#### [ABOUT THIS TASK]
The data below should be repeated exactly and in full.

Top of DATA SHOWN

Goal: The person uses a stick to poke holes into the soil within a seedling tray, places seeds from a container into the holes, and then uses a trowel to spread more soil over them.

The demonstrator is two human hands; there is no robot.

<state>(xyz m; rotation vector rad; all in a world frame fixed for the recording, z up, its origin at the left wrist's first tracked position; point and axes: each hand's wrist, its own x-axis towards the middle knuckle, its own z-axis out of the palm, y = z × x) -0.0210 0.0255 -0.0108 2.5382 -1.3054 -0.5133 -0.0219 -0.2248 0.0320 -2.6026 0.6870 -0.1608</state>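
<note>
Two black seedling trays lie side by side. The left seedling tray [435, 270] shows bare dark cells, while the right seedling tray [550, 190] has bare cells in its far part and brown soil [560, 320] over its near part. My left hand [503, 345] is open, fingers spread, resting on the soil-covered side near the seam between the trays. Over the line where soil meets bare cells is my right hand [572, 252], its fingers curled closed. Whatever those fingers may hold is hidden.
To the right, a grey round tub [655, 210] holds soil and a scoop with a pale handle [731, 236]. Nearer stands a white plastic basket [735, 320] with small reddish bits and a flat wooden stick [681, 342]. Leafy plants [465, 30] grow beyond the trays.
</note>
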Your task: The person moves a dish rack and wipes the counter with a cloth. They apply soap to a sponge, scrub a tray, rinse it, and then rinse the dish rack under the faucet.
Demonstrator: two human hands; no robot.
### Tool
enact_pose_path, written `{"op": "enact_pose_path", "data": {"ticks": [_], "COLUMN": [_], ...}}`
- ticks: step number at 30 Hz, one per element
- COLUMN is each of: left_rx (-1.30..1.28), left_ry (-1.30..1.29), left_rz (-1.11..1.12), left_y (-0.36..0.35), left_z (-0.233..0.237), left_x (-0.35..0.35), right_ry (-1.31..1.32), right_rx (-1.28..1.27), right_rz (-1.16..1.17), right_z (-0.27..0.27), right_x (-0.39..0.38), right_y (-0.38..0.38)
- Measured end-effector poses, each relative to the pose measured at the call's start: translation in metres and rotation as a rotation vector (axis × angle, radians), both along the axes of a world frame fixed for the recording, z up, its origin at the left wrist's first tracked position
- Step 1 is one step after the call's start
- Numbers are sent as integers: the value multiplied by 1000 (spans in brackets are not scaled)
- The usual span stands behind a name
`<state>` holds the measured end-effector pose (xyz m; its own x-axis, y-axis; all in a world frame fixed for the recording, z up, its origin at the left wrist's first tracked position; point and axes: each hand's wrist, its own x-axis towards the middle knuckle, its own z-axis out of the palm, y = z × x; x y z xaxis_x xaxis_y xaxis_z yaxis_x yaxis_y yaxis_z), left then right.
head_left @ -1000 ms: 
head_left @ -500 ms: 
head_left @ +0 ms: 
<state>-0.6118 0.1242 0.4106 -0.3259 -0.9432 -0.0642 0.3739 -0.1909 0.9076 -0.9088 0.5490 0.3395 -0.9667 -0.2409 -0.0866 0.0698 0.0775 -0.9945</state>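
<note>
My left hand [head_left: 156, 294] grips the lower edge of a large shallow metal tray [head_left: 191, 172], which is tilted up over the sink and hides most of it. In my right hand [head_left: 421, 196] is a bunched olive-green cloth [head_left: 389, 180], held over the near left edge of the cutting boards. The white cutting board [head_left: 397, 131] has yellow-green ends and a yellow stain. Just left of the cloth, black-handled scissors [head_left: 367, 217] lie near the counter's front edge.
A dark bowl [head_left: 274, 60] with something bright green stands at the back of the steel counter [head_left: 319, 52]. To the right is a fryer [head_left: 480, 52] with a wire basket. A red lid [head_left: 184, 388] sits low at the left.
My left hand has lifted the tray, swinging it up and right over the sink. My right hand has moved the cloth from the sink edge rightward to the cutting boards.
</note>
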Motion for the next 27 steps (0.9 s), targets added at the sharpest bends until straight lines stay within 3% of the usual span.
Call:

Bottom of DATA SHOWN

#### [WORKED SOLUTION]
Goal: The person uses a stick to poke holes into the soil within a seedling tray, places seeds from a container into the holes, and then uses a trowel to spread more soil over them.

The demonstrator is two human hands; there is no robot.

<state>(xyz m; rotation vector rad; all in a world frame fixed for the recording, z up, its origin at the left wrist's first tracked position; point and axes: each hand's wrist, its own x-axis towards the middle knuckle, its own z-axis out of the palm, y = z × x) -0.0210 0.0255 -0.0108 2.5382 -1.3054 -0.5133 -0.0219 -0.2248 0.0320 -2.6026 0.6870 -0.1608</state>
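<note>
Two black seedling trays lie side by side. The left seedling tray [435, 270] shows bare dark cells, while the right seedling tray [550, 190] has bare cells in its far part and brown soil [560, 320] over its near part. My left hand [503, 345] is open, fingers spread, resting on the soil-covered side near the seam between the trays. Over the line where soil meets bare cells is my right hand [572, 252], its fingers curled closed. Whatever those fingers may hold is hidden.
To the right, a grey round tub [655, 210] holds soil and a scoop with a pale handle [731, 236]. Nearer stands a white plastic basket [735, 320] with small reddish bits and a flat wooden stick [681, 342]. Leafy plants [465, 30] grow beyond the trays.
</note>
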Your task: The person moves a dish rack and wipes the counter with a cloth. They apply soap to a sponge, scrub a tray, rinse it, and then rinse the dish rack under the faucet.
Demonstrator: two human hands; no robot.
### Tool
enact_pose_path, written `{"op": "enact_pose_path", "data": {"ticks": [_], "COLUMN": [_], ...}}`
- ticks: step number at 30 Hz, one per element
- COLUMN is each of: left_rx (-1.30..1.28), left_ry (-1.30..1.29), left_rz (-1.11..1.12), left_y (-0.36..0.35), left_z (-0.233..0.237), left_x (-0.35..0.35), right_ry (-1.31..1.32), right_rx (-1.28..1.27), right_rz (-1.16..1.17), right_z (-0.27..0.27), right_x (-0.39..0.38), right_y (-0.38..0.38)
- Measured end-effector poses, each relative to the pose measured at the call's start: translation in metres and rotation as a rotation vector (axis × angle, radians), both along the axes of a world frame fixed for the recording, z up, its origin at the left wrist's first tracked position
- Step 1 is one step after the call's start
- Numbers are sent as integers: the value multiplied by 1000 (spans in brackets are not scaled)
- The usual span stands behind a name
`<state>` holds the measured end-effector pose (xyz m; its own x-axis, y-axis; all in a world frame fixed for the recording, z up, its origin at the left wrist's first tracked position; point and axes: each hand's wrist, its own x-axis towards the middle knuckle, its own z-axis out of the palm, y = z × x; x y z xaxis_x xaxis_y xaxis_z yaxis_x yaxis_y yaxis_z), left then right.
head_left @ -1000 ms: 
head_left @ -500 ms: 
head_left @ +0 ms: 
<state>-0.6118 0.1242 0.4106 -0.3259 -0.9432 -0.0642 0.3739 -0.1909 0.9076 -0.9088 0.5490 0.3395 -0.9667 -0.2409 -0.0866 0.0698 0.0775 -0.9945</state>
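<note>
My left hand [head_left: 156, 294] grips the lower edge of a large shallow metal tray [head_left: 191, 172], which is tilted up over the sink and hides most of it. In my right hand [head_left: 421, 196] is a bunched olive-green cloth [head_left: 389, 180], held over the near left edge of the cutting boards. The white cutting board [head_left: 397, 131] has yellow-green ends and a yellow stain. Just left of the cloth, black-handled scissors [head_left: 367, 217] lie near the counter's front edge.
A dark bowl [head_left: 274, 60] with something bright green stands at the back of the steel counter [head_left: 319, 52]. To the right is a fryer [head_left: 480, 52] with a wire basket. A red lid [head_left: 184, 388] sits low at the left.
My left hand has lifted the tray, swinging it up and right over the sink. My right hand has moved the cloth from the sink edge rightward to the cutting boards.
</note>
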Motion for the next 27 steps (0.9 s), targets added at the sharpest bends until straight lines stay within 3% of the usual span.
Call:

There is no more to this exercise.